Excerpted data:
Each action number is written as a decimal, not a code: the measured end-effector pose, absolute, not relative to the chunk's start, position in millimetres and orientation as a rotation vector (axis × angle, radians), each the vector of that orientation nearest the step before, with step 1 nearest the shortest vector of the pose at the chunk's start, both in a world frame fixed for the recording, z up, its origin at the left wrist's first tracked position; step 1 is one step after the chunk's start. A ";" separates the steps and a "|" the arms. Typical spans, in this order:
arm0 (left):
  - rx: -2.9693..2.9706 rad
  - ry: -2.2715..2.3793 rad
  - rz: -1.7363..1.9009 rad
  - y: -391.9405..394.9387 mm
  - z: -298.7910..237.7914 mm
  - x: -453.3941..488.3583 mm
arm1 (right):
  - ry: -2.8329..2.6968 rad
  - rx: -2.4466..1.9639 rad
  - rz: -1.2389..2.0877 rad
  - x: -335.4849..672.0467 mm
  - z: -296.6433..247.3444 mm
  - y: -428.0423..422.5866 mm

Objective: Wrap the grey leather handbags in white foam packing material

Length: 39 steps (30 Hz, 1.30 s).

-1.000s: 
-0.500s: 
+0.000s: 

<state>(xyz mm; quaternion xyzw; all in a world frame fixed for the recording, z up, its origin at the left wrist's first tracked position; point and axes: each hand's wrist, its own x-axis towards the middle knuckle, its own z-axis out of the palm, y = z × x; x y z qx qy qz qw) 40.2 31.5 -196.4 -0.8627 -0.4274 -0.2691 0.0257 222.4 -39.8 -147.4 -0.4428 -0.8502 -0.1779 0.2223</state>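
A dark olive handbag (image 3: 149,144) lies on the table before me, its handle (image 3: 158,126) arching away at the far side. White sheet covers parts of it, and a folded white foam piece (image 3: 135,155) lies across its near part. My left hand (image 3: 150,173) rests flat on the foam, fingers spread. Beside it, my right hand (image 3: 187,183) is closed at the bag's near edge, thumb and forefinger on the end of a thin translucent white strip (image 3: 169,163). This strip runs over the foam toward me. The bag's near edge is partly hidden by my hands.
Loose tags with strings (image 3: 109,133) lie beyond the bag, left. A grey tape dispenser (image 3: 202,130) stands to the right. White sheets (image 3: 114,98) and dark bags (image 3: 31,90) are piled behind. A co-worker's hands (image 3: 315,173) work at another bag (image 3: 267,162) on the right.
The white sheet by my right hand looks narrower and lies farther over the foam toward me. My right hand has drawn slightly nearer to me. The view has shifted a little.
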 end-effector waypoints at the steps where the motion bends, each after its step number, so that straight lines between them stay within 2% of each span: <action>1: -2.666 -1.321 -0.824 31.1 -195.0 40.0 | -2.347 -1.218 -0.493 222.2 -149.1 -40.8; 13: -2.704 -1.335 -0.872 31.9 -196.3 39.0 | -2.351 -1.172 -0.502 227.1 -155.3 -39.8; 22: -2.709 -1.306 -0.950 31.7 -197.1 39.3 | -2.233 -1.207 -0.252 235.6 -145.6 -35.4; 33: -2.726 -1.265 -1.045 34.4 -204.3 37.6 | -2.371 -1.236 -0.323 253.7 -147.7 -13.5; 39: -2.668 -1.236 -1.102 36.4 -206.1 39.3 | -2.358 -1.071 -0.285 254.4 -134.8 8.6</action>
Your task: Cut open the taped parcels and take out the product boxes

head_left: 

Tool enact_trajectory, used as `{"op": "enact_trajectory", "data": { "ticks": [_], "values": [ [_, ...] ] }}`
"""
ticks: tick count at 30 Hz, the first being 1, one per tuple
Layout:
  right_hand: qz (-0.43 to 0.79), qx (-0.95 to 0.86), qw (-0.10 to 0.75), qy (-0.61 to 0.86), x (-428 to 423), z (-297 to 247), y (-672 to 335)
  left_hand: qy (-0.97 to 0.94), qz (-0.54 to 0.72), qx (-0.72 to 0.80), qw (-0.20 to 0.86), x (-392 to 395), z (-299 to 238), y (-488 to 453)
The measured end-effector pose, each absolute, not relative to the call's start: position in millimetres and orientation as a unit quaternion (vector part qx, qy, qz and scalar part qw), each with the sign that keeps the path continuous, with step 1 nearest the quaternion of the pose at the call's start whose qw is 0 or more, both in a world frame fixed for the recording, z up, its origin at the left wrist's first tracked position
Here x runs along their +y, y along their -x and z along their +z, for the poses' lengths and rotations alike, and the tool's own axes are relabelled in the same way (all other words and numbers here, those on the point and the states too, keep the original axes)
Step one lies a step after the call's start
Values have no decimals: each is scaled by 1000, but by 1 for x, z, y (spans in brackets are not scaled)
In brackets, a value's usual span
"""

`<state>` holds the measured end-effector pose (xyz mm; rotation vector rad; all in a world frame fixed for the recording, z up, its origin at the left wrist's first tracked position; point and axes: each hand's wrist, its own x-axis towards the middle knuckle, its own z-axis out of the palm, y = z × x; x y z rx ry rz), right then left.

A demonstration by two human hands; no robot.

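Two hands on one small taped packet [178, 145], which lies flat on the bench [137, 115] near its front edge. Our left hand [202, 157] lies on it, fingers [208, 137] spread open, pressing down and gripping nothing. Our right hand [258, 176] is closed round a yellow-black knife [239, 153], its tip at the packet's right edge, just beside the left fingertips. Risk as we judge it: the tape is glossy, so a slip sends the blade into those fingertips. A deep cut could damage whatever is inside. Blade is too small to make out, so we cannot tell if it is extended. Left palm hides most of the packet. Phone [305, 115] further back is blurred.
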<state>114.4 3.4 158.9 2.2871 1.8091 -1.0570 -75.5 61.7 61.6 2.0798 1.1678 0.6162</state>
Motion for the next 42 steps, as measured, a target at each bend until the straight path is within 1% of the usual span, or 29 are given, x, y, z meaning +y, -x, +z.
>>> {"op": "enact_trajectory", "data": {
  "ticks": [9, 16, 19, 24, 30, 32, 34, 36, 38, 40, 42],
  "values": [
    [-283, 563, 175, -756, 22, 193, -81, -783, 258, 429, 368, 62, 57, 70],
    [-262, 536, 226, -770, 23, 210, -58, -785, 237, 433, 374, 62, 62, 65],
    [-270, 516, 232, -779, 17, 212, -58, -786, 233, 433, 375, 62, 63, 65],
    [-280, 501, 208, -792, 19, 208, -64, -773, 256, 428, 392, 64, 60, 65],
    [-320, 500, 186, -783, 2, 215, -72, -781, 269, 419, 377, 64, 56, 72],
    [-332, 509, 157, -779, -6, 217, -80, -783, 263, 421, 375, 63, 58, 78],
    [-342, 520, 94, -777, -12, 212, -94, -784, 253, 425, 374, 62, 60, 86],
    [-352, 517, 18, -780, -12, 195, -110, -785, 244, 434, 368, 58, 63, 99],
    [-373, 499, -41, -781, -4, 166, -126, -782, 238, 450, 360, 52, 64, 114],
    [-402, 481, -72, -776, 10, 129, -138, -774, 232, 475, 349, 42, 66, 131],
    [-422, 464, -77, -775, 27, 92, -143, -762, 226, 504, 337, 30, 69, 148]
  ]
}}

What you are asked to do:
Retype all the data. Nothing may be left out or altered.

Answer area:
Each action number is written as a decimal, not a code: the measured end-effector pose, absolute, not relative to the chunk's start, position in millimetres and orientation as a rotation vector (axis × angle, radians), each the vector of that orientation nearest the step before, with step 1 nearest the shortest vector of the pose at the chunk's start, both in a world frame fixed for the recording, z up, its origin at the left wrist's first tracked position; step 1 is one step after the chunk's start. A ";" separates the steps and a "|" the arms. Typical spans, in this order:
arm0 (left):
  - rx: -2.9693..2.9706 rad
  - ry: -2.2715..2.3793 rad
  - rz: -1.7363..1.9009 rad
  - y: -391.9405..394.9387 mm
  - z: -298.7910..237.7914 mm
  - x: -453.3941..488.3583 mm
arm1 (right):
  - ry: -2.8329..2.6968 rad
  - rx: -2.4466..1.9639 rad
  - rz: -1.2389..2.0877 rad
  - x: -335.4849..672.0467 mm
  - z: -296.6433..247.3444 mm
  - y: -428.0423..422.5866 mm

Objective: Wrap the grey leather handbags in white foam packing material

Length: 39 steps (30 Hz, 1.30 s).

-1.000s: 
-0.500s: 
+0.000s: 

<state>(xyz mm; quaternion xyzw; all in a world frame fixed for the recording, z up, its origin at the left wrist's first tracked position; point and axes: each hand's wrist, its own x-axis towards the middle knuckle, its own z-axis out of the palm, y = z × x; x y z qx qy qz qw) 40.2 31.5 -196.4 -0.8627 -0.4274 -0.2691 0.0257 222.4 -39.8 -147.4 -0.4428 -0.8502 -0.1779 0.2223</state>
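A dark olive handbag (image 3: 149,144) lies on the table before me, its handle (image 3: 158,126) arching away at the far side. White sheet covers parts of it, and a folded white foam piece (image 3: 135,155) lies across its near part. My left hand (image 3: 150,173) rests flat on the foam, fingers spread. Beside it, my right hand (image 3: 187,183) is closed at the bag's near edge, thumb and forefinger on the end of a thin translucent white strip (image 3: 169,163). This strip runs over the foam toward me. The bag's near edge is partly hidden by my hands.
Loose tags with strings (image 3: 109,133) lie beyond the bag, left. A grey tape dispenser (image 3: 202,130) stands to the right. White sheets (image 3: 114,98) and dark bags (image 3: 31,90) are piled behind. A co-worker's hands (image 3: 315,173) work at another bag (image 3: 267,162) on the right.
The white sheet by my right hand looks narrower and lies farther over the foam toward me. My right hand has drawn slightly nearer to me. The view has shifted a little.
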 end-effector waypoints at the steps where the motion bends, each after its step number, so that straight lines between them stay within 2% of each span: <action>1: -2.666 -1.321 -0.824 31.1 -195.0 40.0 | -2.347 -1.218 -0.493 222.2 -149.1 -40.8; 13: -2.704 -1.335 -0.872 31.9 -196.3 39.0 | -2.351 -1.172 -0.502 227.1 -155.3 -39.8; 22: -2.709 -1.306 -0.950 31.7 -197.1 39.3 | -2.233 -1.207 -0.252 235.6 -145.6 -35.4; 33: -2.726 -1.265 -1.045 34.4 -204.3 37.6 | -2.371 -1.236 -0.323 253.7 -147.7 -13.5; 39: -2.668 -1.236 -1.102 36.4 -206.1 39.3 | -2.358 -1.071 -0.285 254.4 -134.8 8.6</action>
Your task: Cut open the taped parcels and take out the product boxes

head_left: 

Tool enact_trajectory, used as `{"op": "enact_trajectory", "data": { "ticks": [_], "values": [ [_, ...] ] }}`
"""
ticks: tick count at 30 Hz, the first being 1, one per tuple
Layout:
  right_hand: qz (-0.43 to 0.79), qx (-0.95 to 0.86), qw (-0.10 to 0.75), qy (-0.61 to 0.86), x (-428 to 423), z (-297 to 247), y (-672 to 335)
  left_hand: qy (-0.97 to 0.94), qz (-0.54 to 0.72), qx (-0.72 to 0.80), qw (-0.20 to 0.86), x (-392 to 395), z (-299 to 238), y (-488 to 453)
The measured end-effector pose, each absolute, not relative to the call's start: position in millimetres and orientation as a unit quaternion (vector part qx, qy, qz and scalar part qw), each with the sign that keeps the path continuous, with step 1 nearest the quaternion of the pose at the call's start whose qw is 0 or more, both in a world frame fixed for the recording, z up, its origin at the left wrist's first tracked position
Here x runs along their +y, y along their -x and z along their +z, for the poses' lengths and rotations alike, and the tool's own axes are relabelled in the same way (all other words and numbers here, those on the point and the states too, keep the original axes)
Step one lies a step after the call's start
Values have no decimals: each is scaled by 1000, but by 1 for x, z, y (spans in brackets are not scaled)
In brackets, a value's usual span
"""

`<state>` holds the measured end-effector pose (xyz mm; rotation vector rad; all in a world frame fixed for the recording, z up, its origin at the left wrist's first tracked position; point and axes: each hand's wrist, its own x-axis towards the middle knuckle, its own z-axis out of the palm, y = z × x; x y z rx ry rz), right then left.

A demonstration by two human hands; no robot.

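Two hands on one small taped packet [178, 145], which lies flat on the bench [137, 115] near its front edge. Our left hand [202, 157] lies on it, fingers [208, 137] spread open, pressing down and gripping nothing. Our right hand [258, 176] is closed round a yellow-black knife [239, 153], its tip at the packet's right edge, just beside the left fingertips. Risk as we judge it: the tape is glossy, so a slip sends the blade into those fingertips. A deep cut could damage whatever is inside. Blade is too small to make out, so we cannot tell if it is extended. Left palm hides most of the packet. Phone [305, 115] further back is blurred.
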<state>114.4 3.4 158.9 2.2871 1.8091 -1.0570 -75.5 61.7 61.6 2.0798 1.1678 0.6162</state>
Motion for the next 42 steps, as measured, a target at each bend until the straight path is within 1% of the usual span, or 29 are given, x, y, z meaning +y, -x, +z.
>>> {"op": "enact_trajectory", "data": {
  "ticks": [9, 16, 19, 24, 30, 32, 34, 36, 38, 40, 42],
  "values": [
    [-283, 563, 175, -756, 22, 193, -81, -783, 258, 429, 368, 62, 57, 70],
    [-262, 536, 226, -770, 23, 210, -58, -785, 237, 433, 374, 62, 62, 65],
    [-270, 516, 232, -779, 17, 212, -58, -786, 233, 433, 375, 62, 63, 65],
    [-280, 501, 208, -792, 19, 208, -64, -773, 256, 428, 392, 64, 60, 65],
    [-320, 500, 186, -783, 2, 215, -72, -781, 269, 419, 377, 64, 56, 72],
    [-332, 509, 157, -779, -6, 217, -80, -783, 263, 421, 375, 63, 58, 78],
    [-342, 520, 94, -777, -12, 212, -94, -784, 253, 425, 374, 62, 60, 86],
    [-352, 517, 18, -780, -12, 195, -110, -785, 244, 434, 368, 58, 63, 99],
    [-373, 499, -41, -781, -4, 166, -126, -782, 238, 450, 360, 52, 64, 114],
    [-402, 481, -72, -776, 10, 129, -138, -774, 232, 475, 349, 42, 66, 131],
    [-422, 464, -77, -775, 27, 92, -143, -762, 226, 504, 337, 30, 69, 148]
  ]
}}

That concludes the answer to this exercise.